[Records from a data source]
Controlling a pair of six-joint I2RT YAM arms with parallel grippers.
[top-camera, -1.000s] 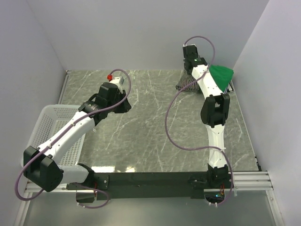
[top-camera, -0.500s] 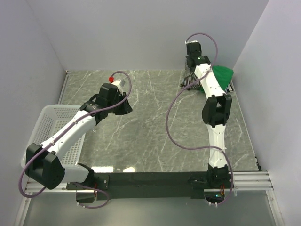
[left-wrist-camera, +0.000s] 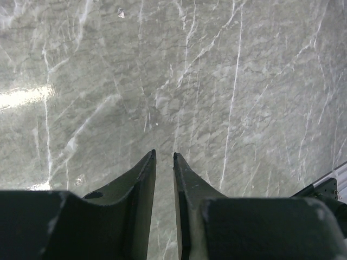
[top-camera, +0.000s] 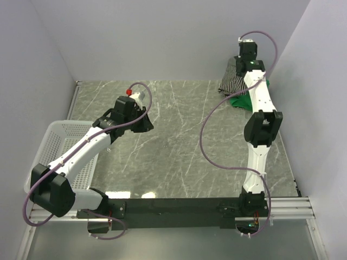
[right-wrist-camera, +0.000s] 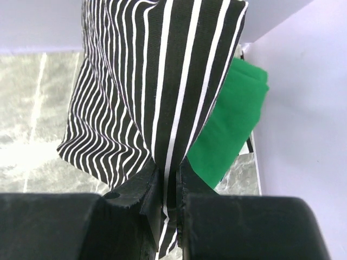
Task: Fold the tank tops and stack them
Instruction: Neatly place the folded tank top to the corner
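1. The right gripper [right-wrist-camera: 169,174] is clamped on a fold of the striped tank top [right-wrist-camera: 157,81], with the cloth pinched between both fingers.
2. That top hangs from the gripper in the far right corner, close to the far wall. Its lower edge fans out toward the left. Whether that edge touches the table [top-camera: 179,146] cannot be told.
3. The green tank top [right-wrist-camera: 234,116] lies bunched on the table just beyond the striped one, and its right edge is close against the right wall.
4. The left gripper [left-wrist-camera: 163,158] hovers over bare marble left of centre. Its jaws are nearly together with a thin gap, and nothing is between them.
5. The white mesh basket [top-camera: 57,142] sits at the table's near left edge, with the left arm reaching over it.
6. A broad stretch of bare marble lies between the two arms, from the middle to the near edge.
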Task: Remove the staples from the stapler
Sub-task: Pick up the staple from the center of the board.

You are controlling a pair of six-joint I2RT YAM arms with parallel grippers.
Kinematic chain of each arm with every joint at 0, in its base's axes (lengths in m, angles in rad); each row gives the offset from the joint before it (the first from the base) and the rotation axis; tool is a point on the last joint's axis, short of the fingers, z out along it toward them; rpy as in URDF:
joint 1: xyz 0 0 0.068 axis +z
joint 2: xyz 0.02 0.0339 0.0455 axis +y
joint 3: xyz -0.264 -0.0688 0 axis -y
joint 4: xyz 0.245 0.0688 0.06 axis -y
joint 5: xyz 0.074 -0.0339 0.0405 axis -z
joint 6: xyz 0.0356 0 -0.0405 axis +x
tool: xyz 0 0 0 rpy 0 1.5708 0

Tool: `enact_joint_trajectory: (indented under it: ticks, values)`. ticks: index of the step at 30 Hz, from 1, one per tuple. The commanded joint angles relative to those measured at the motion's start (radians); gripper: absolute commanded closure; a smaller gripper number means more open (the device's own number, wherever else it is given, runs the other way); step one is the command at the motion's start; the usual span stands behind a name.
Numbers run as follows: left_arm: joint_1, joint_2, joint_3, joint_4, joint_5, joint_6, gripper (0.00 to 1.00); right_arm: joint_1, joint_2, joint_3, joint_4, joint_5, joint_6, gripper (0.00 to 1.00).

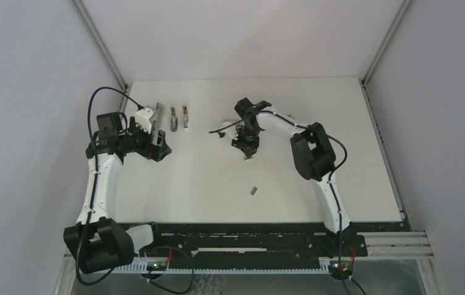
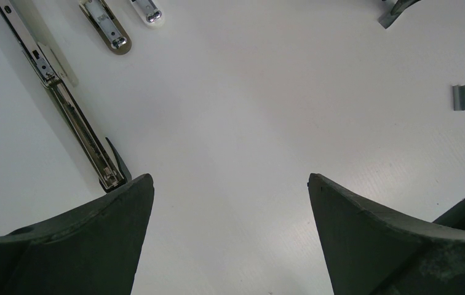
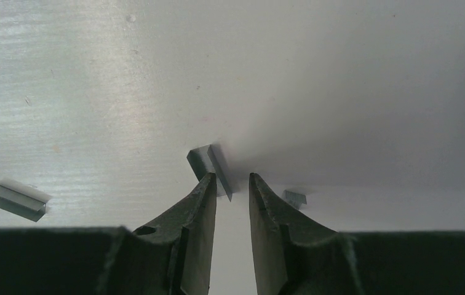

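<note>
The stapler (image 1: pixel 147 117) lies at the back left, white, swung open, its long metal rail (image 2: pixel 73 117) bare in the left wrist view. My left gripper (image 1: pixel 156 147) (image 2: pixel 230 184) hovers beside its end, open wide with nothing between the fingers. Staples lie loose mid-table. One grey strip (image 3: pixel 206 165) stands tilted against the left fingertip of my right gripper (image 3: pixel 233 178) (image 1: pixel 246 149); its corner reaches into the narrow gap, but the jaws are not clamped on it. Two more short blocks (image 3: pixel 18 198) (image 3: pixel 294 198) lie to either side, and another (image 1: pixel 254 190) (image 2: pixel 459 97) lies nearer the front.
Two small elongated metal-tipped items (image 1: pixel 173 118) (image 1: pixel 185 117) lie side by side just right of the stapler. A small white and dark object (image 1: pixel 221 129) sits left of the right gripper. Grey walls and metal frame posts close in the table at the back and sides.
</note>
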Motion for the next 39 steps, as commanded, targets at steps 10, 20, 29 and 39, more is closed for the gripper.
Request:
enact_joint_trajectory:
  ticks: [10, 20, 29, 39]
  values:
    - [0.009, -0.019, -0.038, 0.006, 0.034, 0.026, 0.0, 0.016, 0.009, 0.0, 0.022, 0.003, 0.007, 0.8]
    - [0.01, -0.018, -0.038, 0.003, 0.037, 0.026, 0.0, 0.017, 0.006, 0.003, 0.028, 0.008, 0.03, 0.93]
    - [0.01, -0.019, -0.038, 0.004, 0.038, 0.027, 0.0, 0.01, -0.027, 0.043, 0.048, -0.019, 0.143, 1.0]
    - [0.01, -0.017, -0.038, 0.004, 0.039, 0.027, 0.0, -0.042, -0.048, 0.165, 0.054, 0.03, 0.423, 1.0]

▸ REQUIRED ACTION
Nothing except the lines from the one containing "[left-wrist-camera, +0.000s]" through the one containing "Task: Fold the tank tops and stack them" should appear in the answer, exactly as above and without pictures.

▸ RESULT
[left-wrist-camera, +0.000s] 
[top-camera, +0.000s] 
[right-wrist-camera, +0.000s] 
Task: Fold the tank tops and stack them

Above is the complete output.